Select and reproduce each line of the listing below that bears the string "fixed".

START Dataset

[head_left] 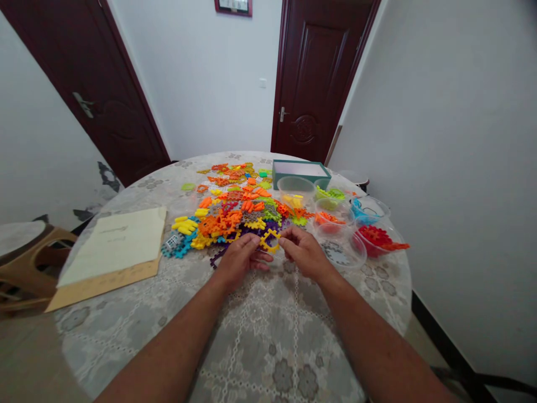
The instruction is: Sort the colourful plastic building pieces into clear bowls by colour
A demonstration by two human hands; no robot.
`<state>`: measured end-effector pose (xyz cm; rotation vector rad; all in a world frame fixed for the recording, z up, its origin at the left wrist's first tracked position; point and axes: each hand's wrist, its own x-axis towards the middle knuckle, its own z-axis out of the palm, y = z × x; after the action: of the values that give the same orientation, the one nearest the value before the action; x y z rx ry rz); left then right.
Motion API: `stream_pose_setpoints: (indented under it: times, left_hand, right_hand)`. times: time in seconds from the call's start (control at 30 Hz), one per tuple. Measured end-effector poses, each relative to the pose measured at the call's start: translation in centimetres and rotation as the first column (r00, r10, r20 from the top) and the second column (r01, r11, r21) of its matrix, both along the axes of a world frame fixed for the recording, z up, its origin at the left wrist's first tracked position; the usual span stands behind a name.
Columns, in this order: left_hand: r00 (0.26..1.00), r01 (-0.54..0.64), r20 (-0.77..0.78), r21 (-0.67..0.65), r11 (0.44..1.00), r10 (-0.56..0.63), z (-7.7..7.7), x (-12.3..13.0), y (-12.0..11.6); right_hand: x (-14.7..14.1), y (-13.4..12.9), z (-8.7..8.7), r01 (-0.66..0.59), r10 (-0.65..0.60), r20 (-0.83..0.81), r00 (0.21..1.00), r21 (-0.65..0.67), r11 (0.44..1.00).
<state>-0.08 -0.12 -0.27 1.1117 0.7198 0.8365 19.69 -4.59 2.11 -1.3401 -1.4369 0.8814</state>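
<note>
A yellow toothed plastic building piece with an open middle sits between my two hands. My right hand pinches its right edge between thumb and finger. At the left edge, the thumb and forefinger of my left hand close on the same piece, while its other fingers hang loosely below. Just beyond is a mixed heap of plastic building pieces, mostly orange, yellow, blue, grey and green. Purple pieces lie partly hidden behind my left hand.
Clear tubs hold yellow, green, orange, blue, red and grey pieces on the right. An open green box stands behind them. Paper sheets lie on a cardboard piece at left. A patterned cloth covers the round table.
</note>
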Motion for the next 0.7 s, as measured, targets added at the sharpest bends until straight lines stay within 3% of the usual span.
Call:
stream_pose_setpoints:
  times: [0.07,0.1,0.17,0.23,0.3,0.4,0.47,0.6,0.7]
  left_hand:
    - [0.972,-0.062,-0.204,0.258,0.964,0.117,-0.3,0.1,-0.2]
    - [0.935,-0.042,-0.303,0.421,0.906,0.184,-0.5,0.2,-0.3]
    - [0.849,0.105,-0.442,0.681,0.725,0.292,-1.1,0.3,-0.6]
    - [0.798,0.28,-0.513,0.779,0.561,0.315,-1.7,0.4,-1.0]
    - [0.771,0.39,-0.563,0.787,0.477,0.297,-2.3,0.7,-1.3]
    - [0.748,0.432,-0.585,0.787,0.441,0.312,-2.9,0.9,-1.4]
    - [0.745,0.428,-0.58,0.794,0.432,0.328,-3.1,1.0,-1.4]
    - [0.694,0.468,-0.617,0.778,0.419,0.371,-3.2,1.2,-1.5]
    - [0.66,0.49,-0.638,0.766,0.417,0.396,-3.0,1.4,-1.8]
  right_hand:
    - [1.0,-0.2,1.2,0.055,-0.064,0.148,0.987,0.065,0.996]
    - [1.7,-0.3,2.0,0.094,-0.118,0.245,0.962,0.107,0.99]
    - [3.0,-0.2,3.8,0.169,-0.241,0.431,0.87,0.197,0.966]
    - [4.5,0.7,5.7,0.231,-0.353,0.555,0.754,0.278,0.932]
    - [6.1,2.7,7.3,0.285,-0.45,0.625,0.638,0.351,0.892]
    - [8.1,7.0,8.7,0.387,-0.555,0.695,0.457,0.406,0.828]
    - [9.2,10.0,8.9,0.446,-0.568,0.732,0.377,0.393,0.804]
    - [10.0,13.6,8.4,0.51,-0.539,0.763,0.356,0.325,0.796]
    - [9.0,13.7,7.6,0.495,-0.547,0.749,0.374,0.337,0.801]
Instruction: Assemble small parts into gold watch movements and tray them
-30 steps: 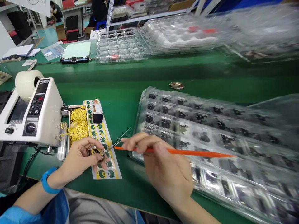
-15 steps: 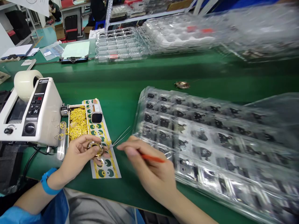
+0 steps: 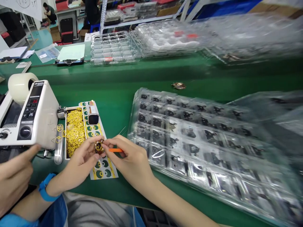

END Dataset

Result:
`<state>`: measured end-effector pose (xyz cm; rotation vector rad; all in a world frame fixed for the recording, z up, its origin at the left wrist's first tracked position; point and axes: each hand's wrist, its own x-axis towards the middle knuckle, its own z-axis out of the palm, y = z × x; after the action: of the values that give the same orientation, the one nearest the value before the action; x y z rx ry rz); left then right.
Motion API: `stream_pose_setpoints: (indented under it: times, left_hand, right_hand)`. times: time in seconds from the call's start (control at 30 Hz), one per tuple. Measured end-effector poses, each relative to the pose measured at the call's start: translation in centimetres and rotation as the first column (r00, r10, r20 from the top) and the second column (r01, r11, r21) of its matrix, both along the axes of a world frame fixed for the recording, z up, its origin at the left wrist's first tracked position; the usual span stands behind a name.

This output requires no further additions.